*Exercise details*. Where the string "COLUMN" occurs in a line of the data below, that line should be copied.

*Provided data*.

■ ■ ■

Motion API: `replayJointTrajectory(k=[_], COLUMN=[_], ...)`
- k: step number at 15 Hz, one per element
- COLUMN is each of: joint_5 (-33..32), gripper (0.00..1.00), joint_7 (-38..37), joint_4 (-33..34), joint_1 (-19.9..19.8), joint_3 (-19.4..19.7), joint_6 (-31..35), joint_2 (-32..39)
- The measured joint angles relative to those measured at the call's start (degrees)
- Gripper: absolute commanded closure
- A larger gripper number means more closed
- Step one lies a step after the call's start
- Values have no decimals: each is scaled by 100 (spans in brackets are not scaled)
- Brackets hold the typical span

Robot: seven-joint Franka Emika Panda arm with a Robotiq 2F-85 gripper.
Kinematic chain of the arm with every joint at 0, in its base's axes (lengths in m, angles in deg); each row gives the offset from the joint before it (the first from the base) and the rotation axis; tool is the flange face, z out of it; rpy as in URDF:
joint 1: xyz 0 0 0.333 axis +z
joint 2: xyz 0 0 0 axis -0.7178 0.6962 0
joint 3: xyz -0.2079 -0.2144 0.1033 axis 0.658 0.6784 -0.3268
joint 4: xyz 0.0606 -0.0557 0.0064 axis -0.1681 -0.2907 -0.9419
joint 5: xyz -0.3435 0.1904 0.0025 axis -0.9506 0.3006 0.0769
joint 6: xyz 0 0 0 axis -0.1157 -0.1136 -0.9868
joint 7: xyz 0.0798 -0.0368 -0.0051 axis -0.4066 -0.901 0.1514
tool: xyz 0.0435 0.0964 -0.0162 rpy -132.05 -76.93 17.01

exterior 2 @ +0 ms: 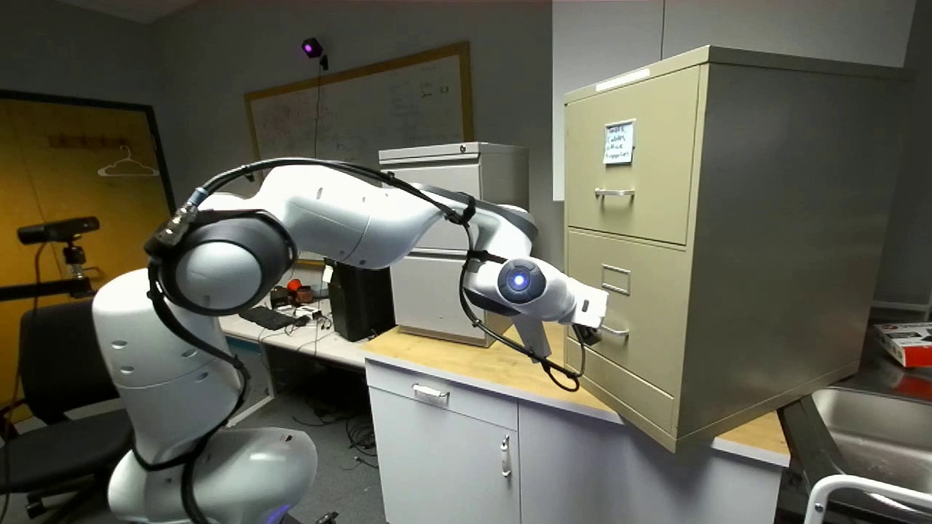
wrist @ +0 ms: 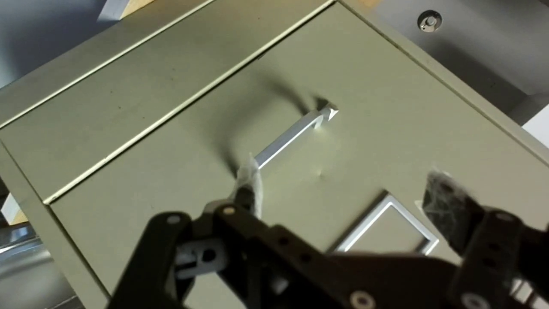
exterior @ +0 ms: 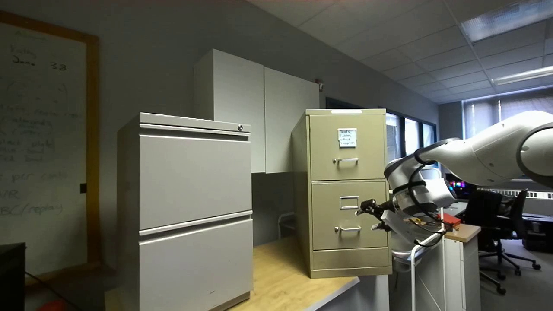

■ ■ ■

*Task solution*.
Motion API: `replayJointTrajectory(k=[_], COLUMN=[_], ...)`
- COLUMN is each of: joint_5 (-33..32), gripper (0.00..1.00), joint_7 (-38..37), joint_4 (-33..34), joint_1 (-19.9..19.8), joint_3 (-19.4..19.7), joint_6 (-31..35), joint_2 (-32..39)

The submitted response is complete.